Un progetto fortemente voluto da entrambe le parti perché sia Recanati che Filottrano hanno forte criticità sul fronte delle sofferenze e la fusione permetterebbe di creare delle economie con riduzione dei costi. Inoltre le due banche insieme acquisterebbero una maggiore solidità favorendo, almeno si spera, un eventuale intervento diretto di Iccrea per ridurre queste sofferenze.
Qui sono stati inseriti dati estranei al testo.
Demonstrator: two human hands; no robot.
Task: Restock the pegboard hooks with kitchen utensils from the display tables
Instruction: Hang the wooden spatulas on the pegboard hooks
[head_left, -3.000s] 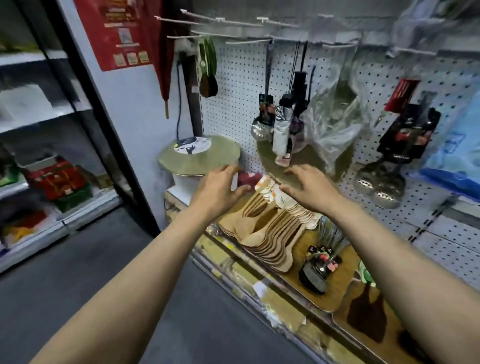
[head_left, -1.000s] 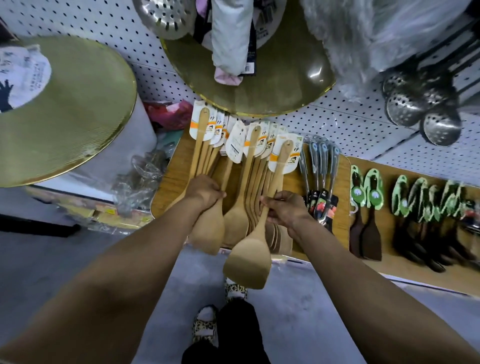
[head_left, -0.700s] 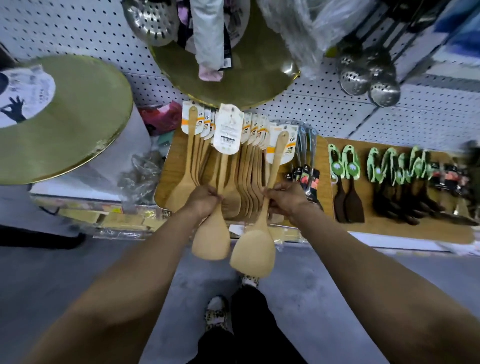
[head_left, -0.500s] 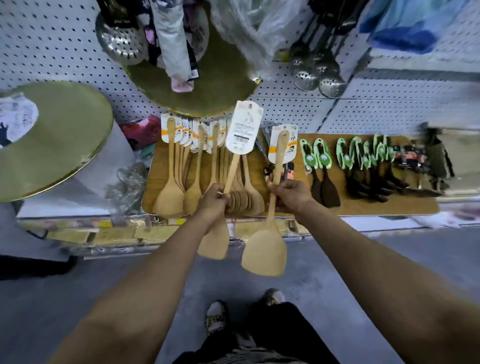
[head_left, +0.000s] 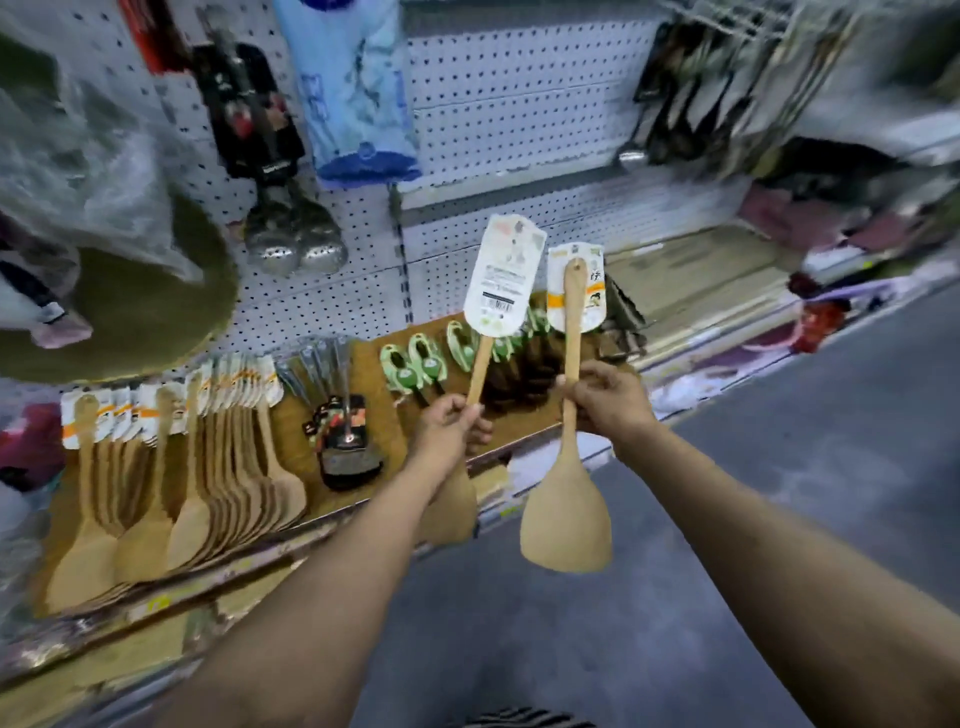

In questi giorni sono già al lavoro i tecnici della Federazione delle BCC delle Marche per aggregare i dati delle due banche, quella di Recanati e di Filottrano, che insieme vantano circa 35 sportelli (sarebbe la Bcc più grande delle Marche) e per verificare se ci sono le condizioni per avviare il progetto di fusione. Gli ispettori dovranno anche verificare se i rispettivi bilanci della due BCC siano reali e, appunto, valutare tutti i crediti concessi. Operazione importante perché in caso di difficoltà da parte dei propri clienti a rimborsare il prestito ricevuto, la banca sarebbe tenuta a svalutare il credito per non alterare il proprio bilancio reale e non far comparire quel credito fra le voci in incasso quando, magari, è assodato che quella cifra non potrà mai riaverla tutta indietro per intero.
E il personale in caso di fusione che fine farà? Se dalla fusione si dovesse evidenziare un certo esubero, il problema verrebbe affrontato favorendo lo scivolamento dei dipendenti verso la pensione.